> Problem requirements: Among the lines below, take the one holding "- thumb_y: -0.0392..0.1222", the one holding "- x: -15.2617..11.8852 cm", and all lines between them. Set them down exactly.

> Data supplied:
::::

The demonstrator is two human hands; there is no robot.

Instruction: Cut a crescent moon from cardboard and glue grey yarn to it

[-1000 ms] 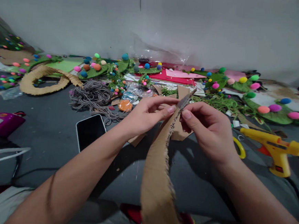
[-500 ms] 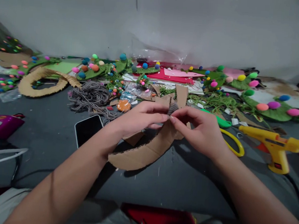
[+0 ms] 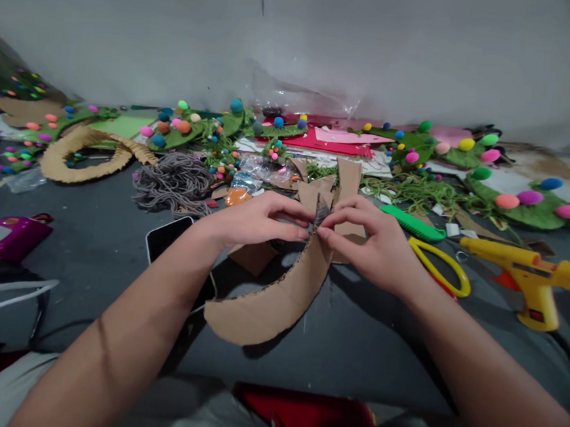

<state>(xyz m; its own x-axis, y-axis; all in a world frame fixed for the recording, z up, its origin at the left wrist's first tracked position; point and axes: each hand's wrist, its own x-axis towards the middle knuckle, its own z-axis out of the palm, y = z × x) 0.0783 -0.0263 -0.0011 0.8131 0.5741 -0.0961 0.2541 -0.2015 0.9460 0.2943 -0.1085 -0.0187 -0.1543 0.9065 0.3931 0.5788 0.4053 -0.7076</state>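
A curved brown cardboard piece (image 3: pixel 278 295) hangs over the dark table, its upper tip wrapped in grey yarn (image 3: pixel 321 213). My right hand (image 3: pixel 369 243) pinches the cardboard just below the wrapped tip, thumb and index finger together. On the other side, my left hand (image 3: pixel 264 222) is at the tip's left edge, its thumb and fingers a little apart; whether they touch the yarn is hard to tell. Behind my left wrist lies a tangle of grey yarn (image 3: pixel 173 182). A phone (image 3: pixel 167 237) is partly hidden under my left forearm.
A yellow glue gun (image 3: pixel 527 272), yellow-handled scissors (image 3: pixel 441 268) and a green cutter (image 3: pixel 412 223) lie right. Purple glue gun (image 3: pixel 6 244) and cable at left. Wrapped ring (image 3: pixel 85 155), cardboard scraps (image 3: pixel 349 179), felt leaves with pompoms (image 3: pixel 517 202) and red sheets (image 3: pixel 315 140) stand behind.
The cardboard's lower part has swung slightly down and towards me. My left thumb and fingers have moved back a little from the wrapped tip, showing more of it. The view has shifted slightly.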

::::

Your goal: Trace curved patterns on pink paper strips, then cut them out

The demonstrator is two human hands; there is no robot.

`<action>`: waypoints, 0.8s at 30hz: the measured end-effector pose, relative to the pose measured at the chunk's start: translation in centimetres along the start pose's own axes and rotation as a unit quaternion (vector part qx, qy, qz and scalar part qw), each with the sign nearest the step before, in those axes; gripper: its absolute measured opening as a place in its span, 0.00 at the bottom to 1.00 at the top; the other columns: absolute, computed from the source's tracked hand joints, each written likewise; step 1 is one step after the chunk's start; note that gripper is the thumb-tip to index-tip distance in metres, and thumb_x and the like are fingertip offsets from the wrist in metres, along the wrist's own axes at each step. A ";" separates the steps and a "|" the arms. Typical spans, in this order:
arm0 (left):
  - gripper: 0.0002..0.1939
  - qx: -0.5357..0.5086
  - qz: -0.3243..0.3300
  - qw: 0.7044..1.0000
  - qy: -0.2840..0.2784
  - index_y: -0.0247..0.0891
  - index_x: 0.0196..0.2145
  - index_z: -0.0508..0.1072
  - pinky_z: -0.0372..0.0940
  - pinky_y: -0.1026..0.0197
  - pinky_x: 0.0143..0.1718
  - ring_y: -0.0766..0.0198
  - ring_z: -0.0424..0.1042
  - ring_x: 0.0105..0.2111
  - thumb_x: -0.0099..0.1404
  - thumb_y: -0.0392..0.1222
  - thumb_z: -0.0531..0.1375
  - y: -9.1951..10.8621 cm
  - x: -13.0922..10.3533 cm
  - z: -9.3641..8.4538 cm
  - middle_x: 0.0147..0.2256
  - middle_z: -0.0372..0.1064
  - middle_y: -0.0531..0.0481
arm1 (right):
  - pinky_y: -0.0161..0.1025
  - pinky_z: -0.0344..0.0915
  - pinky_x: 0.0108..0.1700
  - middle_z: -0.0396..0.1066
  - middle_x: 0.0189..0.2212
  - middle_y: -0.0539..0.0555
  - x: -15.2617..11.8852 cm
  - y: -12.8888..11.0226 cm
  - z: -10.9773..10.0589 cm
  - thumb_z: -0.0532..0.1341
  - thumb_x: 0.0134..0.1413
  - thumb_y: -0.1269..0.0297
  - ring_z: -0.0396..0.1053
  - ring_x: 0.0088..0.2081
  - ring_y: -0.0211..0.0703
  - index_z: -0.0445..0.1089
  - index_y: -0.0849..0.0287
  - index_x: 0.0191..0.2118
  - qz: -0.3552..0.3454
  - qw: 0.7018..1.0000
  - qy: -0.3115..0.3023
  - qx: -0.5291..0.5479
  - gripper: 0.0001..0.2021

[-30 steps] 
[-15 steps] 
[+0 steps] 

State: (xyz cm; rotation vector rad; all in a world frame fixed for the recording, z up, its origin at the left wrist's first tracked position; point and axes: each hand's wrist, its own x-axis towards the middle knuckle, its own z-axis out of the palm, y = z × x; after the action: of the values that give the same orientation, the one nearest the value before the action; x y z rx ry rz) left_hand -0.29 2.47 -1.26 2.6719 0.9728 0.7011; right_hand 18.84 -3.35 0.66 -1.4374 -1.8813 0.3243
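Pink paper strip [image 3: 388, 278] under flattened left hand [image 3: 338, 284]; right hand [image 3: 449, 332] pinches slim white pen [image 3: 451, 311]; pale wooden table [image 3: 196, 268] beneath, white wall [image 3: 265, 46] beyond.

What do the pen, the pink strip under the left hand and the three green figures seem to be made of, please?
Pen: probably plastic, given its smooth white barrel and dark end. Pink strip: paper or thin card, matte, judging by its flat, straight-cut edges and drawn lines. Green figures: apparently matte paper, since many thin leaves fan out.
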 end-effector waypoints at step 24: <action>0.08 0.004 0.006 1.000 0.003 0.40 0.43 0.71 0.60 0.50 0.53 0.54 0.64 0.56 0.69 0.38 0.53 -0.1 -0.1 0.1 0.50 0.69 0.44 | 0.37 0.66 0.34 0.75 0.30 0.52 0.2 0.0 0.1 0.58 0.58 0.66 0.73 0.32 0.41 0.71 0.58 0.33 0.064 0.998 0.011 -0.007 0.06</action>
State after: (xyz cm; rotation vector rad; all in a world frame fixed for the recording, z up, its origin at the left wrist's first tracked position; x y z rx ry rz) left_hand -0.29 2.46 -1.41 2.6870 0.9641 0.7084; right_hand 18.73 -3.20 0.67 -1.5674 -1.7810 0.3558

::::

> Written reply:
  - thumb_y: -0.0392..0.1222
  - thumb_z: -0.0531..0.1375
  - y: -9.1951..10.8621 cm
  - x: -13.0922..10.3533 cm
  - z: -9.3641..8.4538 cm
  - middle_x: 0.0147..0.2256
  - middle_z: -0.0372..0.1064
  - middle_y: -0.0531..0.0481
arm1 (right):
  - pinky_y: -0.0161..0.1025
  - pinky_z: -0.0344..0.0915
  - pinky_x: 0.0108..0.1700
  - middle_z: -0.0396..0.1066
  - middle_x: 0.0189..0.2212
  - middle_y: -0.0539..0.0555
  - x: -15.2617..11.8852 cm

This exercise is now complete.